散布図と相関係数の関係については以下の記事で解説していますので、ぜひ読んでみてください:

NOTE 1: 単に”相関係数”というときは

より正確には”Pearson’s r”のことです。ふつう”相関係数”という場合は、この”Pearson’s r”のことを言います。相関を表す指標は他にもあり、散布図上のデータの分布が直線的ではないとき (“非線形”と言います) は、それらの指標を使う必要があります。

3 統計量の計算やグラフを作成するためのツール

統計量の計算やグラフの作成は、ツールを使うことで簡単に行えます。これらのツールには、主に2つのカテゴリがあります。1つは表計算ソフト、もう1つはプログラミング言語です。それぞれの特徴を見ていきましょう。

3.1 表計算ソフト

表計算ソフトは、データを整理し、視覚的に分析するための直感的なツールです。これらのソフトでは、数値データをセルと呼ばれる枠に入力し、簡単な数式や関数を使って統計量を計算できます。また、グラフ作成機能も備わっており、データの視覚化もできます。操作が簡単でありながら、多くの基本的な統計分析が可能なので、初心者にも扱いやすいです。

3.2 プログラミング言語

一方でプログラミング言語を使うこともできます。初心者には特に”Python”言語がおすすめです。シンプルな文法と豊富なライブラリ(例:“pandas”, “NumPy”, “Matplotlib”など)のおかげで、データを分析しやすい形に整形したり抽出したりと、必要な処理を簡単に行えます。

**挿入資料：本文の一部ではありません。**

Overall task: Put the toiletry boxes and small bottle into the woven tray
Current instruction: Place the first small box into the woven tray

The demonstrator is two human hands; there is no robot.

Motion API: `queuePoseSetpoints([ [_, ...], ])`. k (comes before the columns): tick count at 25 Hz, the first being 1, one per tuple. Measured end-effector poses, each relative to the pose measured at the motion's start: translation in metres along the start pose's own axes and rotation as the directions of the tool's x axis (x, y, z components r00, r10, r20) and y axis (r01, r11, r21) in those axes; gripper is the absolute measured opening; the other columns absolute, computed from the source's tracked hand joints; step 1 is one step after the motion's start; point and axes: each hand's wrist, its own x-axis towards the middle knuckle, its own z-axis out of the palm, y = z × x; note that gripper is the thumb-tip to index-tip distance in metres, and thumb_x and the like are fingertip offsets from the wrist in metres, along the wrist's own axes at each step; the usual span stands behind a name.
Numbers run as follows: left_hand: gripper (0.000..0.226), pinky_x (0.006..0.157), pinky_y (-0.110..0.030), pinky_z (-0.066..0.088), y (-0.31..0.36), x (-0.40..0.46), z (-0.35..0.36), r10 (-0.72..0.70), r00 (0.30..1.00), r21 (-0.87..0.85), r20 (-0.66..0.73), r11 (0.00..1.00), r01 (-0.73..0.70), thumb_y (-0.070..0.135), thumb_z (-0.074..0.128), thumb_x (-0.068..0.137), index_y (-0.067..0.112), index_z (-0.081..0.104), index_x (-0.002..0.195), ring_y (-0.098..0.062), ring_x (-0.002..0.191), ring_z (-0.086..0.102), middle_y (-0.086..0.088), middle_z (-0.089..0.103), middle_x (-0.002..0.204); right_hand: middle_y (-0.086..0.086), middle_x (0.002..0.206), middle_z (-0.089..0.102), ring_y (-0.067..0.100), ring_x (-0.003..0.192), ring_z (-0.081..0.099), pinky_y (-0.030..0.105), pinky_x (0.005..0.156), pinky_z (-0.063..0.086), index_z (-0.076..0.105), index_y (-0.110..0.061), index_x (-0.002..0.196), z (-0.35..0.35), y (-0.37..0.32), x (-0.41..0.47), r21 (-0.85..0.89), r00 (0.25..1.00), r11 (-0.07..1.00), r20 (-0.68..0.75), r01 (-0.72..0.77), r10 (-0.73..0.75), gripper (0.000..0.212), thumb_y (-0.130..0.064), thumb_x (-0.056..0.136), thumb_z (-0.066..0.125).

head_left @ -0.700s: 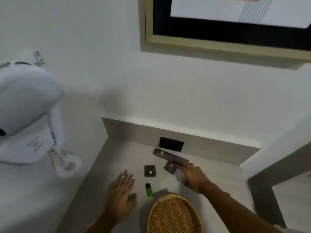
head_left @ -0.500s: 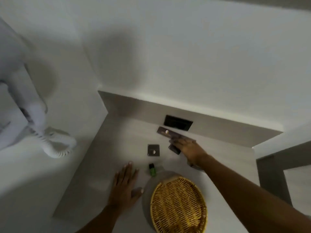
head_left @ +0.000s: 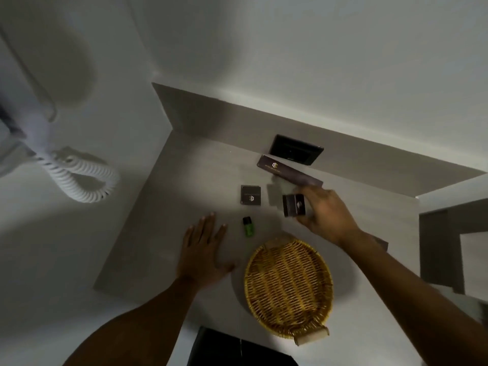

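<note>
my right hand (head_left: 326, 216) pinches the small dark box (head_left: 294, 205) mid-frame by its edges; light, stiff card. left hand (head_left: 203, 250) flat, fingers spread.

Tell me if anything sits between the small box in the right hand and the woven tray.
Nothing visible does. The right hand holds the small box just beyond the woven tray, and only bare counter lies between them. The green bottle stands off to the left of that path, and the tray is empty.
</note>
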Motion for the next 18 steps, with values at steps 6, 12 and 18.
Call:
queuePoseSetpoints([
  [6, 0.114, 0.118, -0.063, 0.015, 0.003, -0.002, -0.005, 0.067, 0.996, 0.044, 0.054, 0.997, -0.069, 0.097, 0.040, 0.071, 0.025, 0.026, 0.158, -0.040, 0.155, 0.004, -0.015, 0.010, 0.170, 0.007, 0.129, 0.064, 0.028, 0.120, 0.058, 0.041, 0.100, 0.046, 0.057, -0.022, 0.129, 0.059, -0.064, -0.118, 0.119, 0.958, 0.990, 0.268, 0.077, -0.106, 0.057, -0.038, 0.077, 0.074],
  [12, 0.120, 0.118, -0.066, 0.011, 0.000, -0.002, -0.005, 0.110, 0.992, 0.075, 0.056, 0.991, -0.114, 0.100, 0.038, 0.066, 0.026, 0.023, 0.159, -0.043, 0.155, 0.004, -0.014, 0.010, 0.170, 0.001, 0.134, 0.060, 0.024, 0.125, 0.053, 0.044, 0.105, 0.043, 0.050, -0.026, 0.133, 0.103, -0.088, -0.115, 0.055, 0.906, 0.988, 0.393, 0.146, -0.156, 0.059, -0.037, 0.079, 0.070],
  [18, 0.117, 0.117, -0.067, 0.014, -0.001, -0.004, -0.001, 0.135, 0.991, 0.033, 0.000, 0.990, -0.135, 0.099, 0.039, 0.068, 0.026, 0.026, 0.158, -0.044, 0.154, 0.007, -0.015, 0.013, 0.169, -0.005, 0.116, 0.069, 0.013, 0.106, 0.061, 0.033, 0.085, 0.056, 0.058, -0.027, 0.115, 0.071, -0.090, -0.091, 0.014, 0.984, 0.985, 0.052, 0.172, -0.172, 0.040, -0.054, 0.087, 0.050],
])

目的によっては、グラフの細かい部分の編集や、表計算ソフトに備わっていないグラフを作成したいことがあるかもしれません。プログラミング言語ではこういったカスタマイズを柔軟に行うことができます。またデータ処理の自動化や再現性のある分析ができる点でも大きなメリットがあります (Note 2)。 表計算ソフトに比べると敷居は少し高いですが、スキルを身に着ける価値も大きいです。

NOTE 2: プログラミング言語を使った自動化や再現性

プログラミング言語では、一連のデータ処理の過程をテキストファイルとして作成します。ループ処理を行うコードを使えば、同様の処理を少し値を変えながら、繰り返し行うことができます。また専用のシステムを使い、テキストファイル内のコードの変更点を履歴として保存すると、処理の過程や変更点のチェックも簡単です。

3.3 表計算ソフトとプログラミング言語の使い分け

表計算ソフトとプログラミング言語は自分のニーズに応じて選ぶことが重要です。職場によっては表計算ソフトを利用が必要なこともあるでしょう。スキルアップのため、まずは表計算ソフトで基本的な操作に慣れ、その後”Python”言語に挑戦してみるのも良いでしょう。どちらのツールにもメリットデメリットがあります。目的やニーズ、自分のスキルレベルに応じて使い分けていきましょう。

4 まとめ

本記事ではデータを有効に使うため、記述統計学について解説しました。記述統計学では統計量や図を使ってデータを要約することができます。記述統計学を使えば、複雑な理論なしにデータについての様々な情報を得ることができます。これらのアプローチはデータの特徴を知ることに大きく役立ち、また推測統計学の基本にもなります。適切な統計量や図を使って、データに対する理解を深めていきましょう。